[NEW] Functions should be able declare additional keys #10951

madolson · 2022-07-07T21:21:10Z

The problem/use-case that the feature addresses

One pattern that functions are suppose to allow is to "abstract" away the underlying details of a command implementation. One such way that might be accomplished is to access multiple keys to perform an operation. However, Functions require all keys to be declared, which might change.

Description of the feature

A function should be able to declare a function that selects which keys will be touched, similar to how functions registration works.

Alternatives you've considered

Require end uses to specify all the keys. This couples the underlying implementation with the keys accessed.

oranagra · 2022-07-08T06:49:03Z

It also bothered me at some point, but doing that could violate cluster routing since the client won't see these keys.
One way out is maybe to add some APIs to allow the function to easily generate other key names that fit the same hash slot of the declared input key.

@MeirShpilraien @yossigo WDYT?

yossigo · 2022-07-09T17:43:06Z

@oranagra One easy (but maybe not very memory efficient) way to do that without any additional functions is to use {BaseKey}DerivedKey to name derived keys off base keys.

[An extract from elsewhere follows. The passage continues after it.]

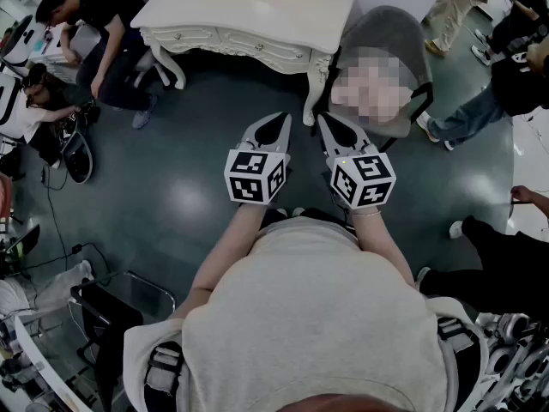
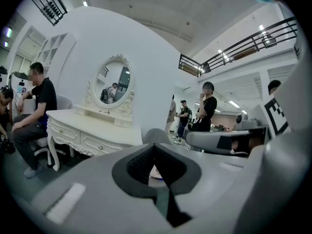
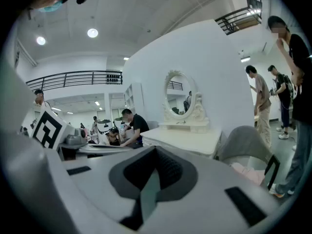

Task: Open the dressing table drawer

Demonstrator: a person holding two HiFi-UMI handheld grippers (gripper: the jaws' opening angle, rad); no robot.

MeirShpilraien · 2022-07-10T15:09:54Z

@madolson I agree with the problem you raise and I believe its even deeper then what you just mentioned. I believe that there are use-cases that today are not even solvable on a cluster and not just because the function should abstract the keys names. For example, consider the use-case where we have hashes representing persons and for each person we have a field with the amount of kids the person have. We want to maintain a counter that will give us the total number of kids. For a single shard, it is easy to implement, you create a function to change the kids field and maintain an outside counter that keeps the total number of kids. For a cluster, I do not see a way to do it, what will be the name of the counter key? How do you maintain it on each shard? How to handle resharding? I believe that such a use-case is a valid use-case for functions and we do not have a solution for that on cluster (unless there is some easy solution that I missed?).

ranshid · 2022-07-10T18:31:46Z

@oranagra One easy (but maybe not very memory efficient) way to do that without any additional functions is to use {BaseKey}DerivedKey to name derived keys off base keys.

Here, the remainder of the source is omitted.